Methylone (bk-MDMA) has a stimulating and empathogenic effect (increasing sensitivity and empathy for other people and the environment) and can be described as similar to MDMA: at the beginning, the stimulating effects such as accelerated heartbeat, hot flushes, sweating and restlessness predominate, but these quickly subside. Afterwards, users report a pleasant feeling of warmth in the stomach, neck and chest. A feeling of contentment, calm euphoria, serenity and relaxation is described. A strong feeling of connection with the immediate surroundings sets in, whereby the willingness to communicate increases and inhibitions fall. According to users, thoughts remain clear and the flow of thoughts is not interrupted by drifting and impairment of short-term memory. According to some reports, visual hallucinations can occur with eyes open and closed. Some users describe the effect as almost identical to that of MDMA, while others experience the effects more as hallucinogenic. The effects of methylone appear to be highly dependent on the current mood, the environment in which it is consumed and the type of consumption. According to some reports, the empathogenic effect is lost when methylone is consumed nasally. Similarly, the stimulating effects appear to come to the fore when higher doses are consumed.

The stimulating effects are in the foreground, especially at high doses. This leads to restlessness, accelerated heartbeat, increased blood pressure and strong trembling (tremor) of the entire body. In addition, eye tremors (nystagmus), spasms of the masticatory muscles and twitching of the facial muscles are likely to occur. The body temperature rises and the body may overheat (hyperthermia), which is dangerous to health. Nausea and vomiting may also occur. Feelings of hypersensitivity to music and noise, feelings of loss of control, confusion, anxiety, paranoia and fear are also possible.

Methylone increases the release and inhibits the reuptake of the neurotransmitters dopamine, noradrenaline and serotonin, resulting in an increased concentration of these in the synaptic cleft. The inhibition of serotonin reuptake with methylone is probably only one third of the potency compared to the inhibition with MDMA. Dopamine and noradrenanline are inhibited to a similar extent as by MDMA.

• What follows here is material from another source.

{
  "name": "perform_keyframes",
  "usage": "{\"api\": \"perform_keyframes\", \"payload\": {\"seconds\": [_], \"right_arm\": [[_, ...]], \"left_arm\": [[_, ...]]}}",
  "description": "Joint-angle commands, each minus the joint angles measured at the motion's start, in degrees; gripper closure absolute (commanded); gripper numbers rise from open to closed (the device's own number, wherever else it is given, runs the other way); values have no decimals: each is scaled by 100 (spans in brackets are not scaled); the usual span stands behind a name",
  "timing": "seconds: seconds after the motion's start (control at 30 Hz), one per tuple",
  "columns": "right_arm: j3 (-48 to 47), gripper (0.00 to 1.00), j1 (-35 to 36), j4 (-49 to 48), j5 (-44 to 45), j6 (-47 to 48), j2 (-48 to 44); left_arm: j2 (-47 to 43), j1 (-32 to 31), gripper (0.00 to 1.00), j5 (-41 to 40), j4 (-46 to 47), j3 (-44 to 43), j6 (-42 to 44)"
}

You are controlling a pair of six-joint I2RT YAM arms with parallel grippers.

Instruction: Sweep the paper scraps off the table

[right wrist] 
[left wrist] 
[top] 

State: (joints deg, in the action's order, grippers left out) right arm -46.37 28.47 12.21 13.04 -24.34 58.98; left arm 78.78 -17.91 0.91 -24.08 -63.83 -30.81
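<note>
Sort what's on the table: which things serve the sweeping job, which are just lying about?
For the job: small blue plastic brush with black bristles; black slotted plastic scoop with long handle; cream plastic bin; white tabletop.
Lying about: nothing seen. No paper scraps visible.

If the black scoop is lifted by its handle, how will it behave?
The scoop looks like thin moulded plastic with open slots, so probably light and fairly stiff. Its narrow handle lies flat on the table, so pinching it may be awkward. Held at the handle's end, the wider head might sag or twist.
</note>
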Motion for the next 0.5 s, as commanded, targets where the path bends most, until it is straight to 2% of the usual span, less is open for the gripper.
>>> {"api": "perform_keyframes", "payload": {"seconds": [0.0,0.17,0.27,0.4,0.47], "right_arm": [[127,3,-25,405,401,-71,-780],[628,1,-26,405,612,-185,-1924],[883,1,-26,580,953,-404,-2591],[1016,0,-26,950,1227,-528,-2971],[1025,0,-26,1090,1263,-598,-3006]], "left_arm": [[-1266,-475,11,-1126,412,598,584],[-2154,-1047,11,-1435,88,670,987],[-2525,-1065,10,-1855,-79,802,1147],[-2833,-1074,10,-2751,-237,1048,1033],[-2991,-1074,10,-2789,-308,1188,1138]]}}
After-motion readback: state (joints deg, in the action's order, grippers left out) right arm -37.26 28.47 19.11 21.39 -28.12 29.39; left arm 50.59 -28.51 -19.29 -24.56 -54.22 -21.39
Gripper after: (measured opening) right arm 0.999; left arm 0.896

Methylone has hardly been researched at present, which makes it impossible to make well-founded statements about possible long-term effects. It can be assumed that frequent consumption of methylone can lead to psychological dependence. Whether it can lead to physical dependence is unclear. Users report very rapid onset of habituation effects, i.e. the dose must be increased in order to achieve the desired effects.

  • Restlessness or anxiety
  • Mood disorders and psychological complaints
  • High blood pressure
  • Pregnancy / during breastfeeding
  • Cardiovascular problems / diseases
  • Liver or kidney damage
  • Epilepsy

If methylone is consumed despite the health risks, the following should be observed - in addition to general risk reduction advice:

  • If you have the opportunity, have your substances chemically analysed.
  • Do not combine methylone with other substances or medications.
  • If you consume substances nasally, do not share your tube with others. There is a risk of infection.
  • According to users, set and setting play a major role with methylone. Therefore, only consume it in pleasant places and with familiar people.
  • Consume with friends who can offer each other support and who you can rely on. Discuss this in advance and don't leave the other person alone.
  • Take rest breaks and cool down.
  • Oral consumption is probably the least risky form of consumption, as there is hardly any danger of contracting communicable diseases. However, bear in mind that it is not possible to reduce the dose afterwards. So only take a small amount of the substance.
  • Take longer breaks before your next consumption.
  • Never drive a vehicle on the road after consumption.

Like MDMA, methylone belongs to the group of β-phenylethylamines (within this supergroup, methylone belongs to the subgroups of amphetamines and cathinones). Methylone has almost the same chemical structure as MDMA, although the structure of methylone has an additional oxygen group. Methylone is therefore also known as bk-MDMA (β-keto MDMA). Other, less well-known street names are Ease and M1. Methylone is usually sold as a white to light brownish powder, but it can also be found in liquid form or in capsules and pills and is usually consumed orally or nasally.

Users speak at the oral consumption 100-150 mg is a light dose, 150-250 mg is a normal dose and 200-300 mg is a high dose, whereby the effect sets in after about 15-60 minutes and lasts for about 2-3 hours. With nasal consumption users dose much lower and speak of a light dose at 35-80 mg and a usual dose at 80-150 mg. Consumed nasally, the effect occurs after
5-10 minutes and lasts for approx. 1-2 hours.

Methylone (bk-MDMA) is covered by the Narcotic Drugs Act. The acquisition, possession, import and export, transfer to and procurement for others (transfer and sale) are punishable by law. Consumers who violate the SMG must expect a mandatory visit to the public health officer (in Vienna: the Institute for Addiction Diagnostics). The doctor can then order health-related measures. If you adhere to these requirements, there will be no court proceedings.